● **About this task**
The task calls for each line of the records below in which the word "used" appears.

● **Task input**
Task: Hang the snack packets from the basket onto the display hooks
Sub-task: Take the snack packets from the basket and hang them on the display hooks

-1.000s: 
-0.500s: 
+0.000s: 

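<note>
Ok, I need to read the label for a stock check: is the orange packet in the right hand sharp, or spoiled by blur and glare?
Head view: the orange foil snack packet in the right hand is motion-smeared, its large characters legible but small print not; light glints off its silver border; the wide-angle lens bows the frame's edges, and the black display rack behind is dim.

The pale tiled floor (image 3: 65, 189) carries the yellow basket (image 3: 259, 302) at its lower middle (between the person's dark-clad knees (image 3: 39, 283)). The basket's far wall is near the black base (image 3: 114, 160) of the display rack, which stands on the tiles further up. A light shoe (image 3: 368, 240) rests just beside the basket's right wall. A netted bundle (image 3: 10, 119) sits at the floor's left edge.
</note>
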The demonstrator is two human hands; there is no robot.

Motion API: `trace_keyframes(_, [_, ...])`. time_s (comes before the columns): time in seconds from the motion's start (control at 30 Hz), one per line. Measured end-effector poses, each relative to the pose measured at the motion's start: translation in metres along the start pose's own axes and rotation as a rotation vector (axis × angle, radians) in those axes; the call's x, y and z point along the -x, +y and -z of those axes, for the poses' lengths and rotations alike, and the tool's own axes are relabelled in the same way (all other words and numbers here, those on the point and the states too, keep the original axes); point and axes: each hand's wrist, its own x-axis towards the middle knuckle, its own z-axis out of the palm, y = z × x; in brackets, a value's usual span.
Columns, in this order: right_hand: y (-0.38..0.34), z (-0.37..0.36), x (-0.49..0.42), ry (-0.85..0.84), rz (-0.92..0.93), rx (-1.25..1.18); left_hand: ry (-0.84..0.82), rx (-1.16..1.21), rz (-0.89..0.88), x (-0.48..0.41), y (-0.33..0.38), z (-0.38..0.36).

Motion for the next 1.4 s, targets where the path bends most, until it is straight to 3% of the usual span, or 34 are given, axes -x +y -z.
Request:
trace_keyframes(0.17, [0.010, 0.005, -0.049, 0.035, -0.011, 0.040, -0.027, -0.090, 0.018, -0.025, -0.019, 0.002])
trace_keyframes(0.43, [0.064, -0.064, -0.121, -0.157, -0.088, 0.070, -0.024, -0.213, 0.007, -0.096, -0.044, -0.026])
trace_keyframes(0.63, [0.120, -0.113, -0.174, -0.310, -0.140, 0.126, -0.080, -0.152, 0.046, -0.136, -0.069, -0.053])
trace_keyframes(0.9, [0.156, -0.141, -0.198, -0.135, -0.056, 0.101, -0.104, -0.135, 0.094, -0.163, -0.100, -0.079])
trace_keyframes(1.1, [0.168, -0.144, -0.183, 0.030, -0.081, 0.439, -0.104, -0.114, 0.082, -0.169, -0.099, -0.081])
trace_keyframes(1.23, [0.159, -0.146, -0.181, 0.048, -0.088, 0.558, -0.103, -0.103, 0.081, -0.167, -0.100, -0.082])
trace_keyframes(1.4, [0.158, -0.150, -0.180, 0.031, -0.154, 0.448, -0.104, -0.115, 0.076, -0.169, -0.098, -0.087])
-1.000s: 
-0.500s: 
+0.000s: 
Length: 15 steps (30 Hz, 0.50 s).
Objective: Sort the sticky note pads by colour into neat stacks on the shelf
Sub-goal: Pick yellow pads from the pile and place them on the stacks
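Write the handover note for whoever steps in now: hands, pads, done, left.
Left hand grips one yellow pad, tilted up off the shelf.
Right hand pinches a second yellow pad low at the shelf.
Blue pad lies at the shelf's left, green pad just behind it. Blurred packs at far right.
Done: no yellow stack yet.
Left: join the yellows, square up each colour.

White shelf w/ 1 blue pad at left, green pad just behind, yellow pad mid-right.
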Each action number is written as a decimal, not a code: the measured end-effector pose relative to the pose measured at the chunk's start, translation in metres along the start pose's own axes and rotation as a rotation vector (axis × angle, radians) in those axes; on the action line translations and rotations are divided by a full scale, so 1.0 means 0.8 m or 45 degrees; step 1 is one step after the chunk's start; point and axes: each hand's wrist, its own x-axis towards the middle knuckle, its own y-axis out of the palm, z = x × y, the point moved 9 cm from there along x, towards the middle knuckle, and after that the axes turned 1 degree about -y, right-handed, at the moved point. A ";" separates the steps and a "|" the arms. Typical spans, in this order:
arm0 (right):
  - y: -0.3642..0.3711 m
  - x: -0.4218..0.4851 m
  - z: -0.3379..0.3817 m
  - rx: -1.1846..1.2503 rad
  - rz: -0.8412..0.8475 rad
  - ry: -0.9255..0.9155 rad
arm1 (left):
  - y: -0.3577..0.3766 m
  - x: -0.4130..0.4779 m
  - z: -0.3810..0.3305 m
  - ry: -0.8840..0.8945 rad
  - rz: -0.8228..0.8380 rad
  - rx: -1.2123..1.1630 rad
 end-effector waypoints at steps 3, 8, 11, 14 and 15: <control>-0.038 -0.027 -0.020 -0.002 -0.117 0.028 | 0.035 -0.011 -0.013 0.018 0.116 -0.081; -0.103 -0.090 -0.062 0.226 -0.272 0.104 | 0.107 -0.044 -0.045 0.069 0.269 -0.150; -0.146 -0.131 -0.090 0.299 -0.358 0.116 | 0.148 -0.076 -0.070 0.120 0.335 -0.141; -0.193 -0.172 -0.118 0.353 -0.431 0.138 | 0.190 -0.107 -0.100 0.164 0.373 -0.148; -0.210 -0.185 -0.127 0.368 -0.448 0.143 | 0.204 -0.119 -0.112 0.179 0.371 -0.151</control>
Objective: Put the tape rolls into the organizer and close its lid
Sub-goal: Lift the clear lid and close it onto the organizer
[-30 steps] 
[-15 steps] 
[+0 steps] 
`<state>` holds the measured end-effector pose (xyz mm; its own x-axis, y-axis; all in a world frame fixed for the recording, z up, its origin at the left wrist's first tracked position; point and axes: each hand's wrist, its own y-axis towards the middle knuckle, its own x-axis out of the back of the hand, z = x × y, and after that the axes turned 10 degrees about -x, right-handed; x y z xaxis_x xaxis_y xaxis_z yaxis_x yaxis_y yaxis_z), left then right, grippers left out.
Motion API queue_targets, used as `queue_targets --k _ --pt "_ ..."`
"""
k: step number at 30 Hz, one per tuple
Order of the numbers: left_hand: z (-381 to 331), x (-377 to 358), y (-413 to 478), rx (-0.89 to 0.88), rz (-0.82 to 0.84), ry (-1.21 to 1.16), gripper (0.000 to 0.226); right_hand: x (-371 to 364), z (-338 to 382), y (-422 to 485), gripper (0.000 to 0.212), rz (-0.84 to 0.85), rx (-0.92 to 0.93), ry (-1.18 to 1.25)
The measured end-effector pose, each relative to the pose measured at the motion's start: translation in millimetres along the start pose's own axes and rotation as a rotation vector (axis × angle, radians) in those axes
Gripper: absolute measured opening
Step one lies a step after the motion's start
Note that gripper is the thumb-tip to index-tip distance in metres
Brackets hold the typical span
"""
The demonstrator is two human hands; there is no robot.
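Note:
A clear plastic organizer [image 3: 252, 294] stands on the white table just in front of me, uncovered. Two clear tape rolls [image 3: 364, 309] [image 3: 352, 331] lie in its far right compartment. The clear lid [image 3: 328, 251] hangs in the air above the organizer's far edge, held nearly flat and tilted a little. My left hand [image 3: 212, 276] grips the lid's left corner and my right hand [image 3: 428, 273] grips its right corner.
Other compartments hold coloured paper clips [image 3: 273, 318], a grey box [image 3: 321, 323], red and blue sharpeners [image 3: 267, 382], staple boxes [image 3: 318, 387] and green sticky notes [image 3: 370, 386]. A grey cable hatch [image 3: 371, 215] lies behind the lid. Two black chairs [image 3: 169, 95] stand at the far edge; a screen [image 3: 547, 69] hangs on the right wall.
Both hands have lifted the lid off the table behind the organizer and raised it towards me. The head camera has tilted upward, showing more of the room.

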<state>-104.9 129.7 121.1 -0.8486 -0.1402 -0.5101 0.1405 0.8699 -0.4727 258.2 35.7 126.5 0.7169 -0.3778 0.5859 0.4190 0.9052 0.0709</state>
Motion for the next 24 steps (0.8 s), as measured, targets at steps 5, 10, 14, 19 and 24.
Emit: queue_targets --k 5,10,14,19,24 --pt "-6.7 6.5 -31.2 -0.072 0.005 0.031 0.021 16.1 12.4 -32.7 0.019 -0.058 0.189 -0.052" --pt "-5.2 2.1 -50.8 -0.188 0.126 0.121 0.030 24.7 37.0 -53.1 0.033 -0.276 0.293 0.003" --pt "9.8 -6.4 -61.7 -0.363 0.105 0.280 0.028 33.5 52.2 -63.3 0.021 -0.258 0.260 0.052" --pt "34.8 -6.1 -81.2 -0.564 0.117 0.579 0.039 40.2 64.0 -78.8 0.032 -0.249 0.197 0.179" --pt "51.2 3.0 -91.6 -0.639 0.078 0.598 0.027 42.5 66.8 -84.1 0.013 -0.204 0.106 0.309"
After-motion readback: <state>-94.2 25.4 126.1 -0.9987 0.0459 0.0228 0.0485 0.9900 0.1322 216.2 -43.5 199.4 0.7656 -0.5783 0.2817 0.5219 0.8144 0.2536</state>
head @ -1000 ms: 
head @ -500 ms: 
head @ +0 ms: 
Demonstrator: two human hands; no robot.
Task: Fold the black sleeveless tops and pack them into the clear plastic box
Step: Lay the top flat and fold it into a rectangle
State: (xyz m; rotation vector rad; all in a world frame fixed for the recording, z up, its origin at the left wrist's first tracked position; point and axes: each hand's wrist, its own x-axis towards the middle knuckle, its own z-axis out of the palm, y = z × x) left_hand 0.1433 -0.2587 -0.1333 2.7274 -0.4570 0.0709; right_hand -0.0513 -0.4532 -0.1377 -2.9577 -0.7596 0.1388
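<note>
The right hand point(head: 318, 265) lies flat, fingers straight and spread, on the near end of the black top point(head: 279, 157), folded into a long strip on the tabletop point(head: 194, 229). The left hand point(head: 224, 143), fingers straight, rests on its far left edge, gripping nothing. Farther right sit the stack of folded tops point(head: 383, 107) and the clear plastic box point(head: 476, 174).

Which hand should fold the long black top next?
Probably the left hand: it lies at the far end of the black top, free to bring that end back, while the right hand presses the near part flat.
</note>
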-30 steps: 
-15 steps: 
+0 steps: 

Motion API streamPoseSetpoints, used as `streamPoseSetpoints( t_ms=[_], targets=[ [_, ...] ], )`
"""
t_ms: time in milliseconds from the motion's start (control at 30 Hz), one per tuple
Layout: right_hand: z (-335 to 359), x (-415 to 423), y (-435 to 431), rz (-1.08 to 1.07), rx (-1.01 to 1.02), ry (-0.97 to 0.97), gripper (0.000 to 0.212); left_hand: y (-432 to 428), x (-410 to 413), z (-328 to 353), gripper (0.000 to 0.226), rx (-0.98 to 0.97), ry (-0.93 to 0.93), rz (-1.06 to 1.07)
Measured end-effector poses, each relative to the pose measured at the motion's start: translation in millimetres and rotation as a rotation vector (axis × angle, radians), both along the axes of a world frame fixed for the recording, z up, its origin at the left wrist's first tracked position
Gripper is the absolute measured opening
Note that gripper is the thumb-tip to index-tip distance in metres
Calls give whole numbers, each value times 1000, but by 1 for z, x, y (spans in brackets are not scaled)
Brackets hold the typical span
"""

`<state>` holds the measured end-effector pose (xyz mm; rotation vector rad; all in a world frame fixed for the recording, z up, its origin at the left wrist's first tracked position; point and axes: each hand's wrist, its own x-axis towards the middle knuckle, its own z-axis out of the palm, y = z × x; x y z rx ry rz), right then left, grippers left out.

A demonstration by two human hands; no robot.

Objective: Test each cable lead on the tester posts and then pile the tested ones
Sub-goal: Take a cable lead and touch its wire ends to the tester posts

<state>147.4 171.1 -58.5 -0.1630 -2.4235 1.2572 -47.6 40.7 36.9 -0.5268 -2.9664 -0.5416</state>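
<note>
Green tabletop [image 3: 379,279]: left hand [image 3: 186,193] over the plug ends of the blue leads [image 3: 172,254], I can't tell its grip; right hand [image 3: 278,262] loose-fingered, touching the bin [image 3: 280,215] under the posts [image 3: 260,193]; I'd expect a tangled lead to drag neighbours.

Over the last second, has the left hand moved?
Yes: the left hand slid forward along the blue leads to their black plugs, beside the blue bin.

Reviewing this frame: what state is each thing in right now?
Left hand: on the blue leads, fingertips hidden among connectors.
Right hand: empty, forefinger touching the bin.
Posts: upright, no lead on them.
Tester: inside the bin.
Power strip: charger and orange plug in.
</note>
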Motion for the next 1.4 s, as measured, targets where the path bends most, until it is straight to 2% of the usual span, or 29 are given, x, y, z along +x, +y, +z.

● **Problem solution**
Motion API queue_targets, used as `queue_targets --k _ --pt "_ ..."`
Motion API streamPoseSetpoints, used as `streamPoseSetpoints( t_ms=[_], targets=[ [_, ...] ], )`

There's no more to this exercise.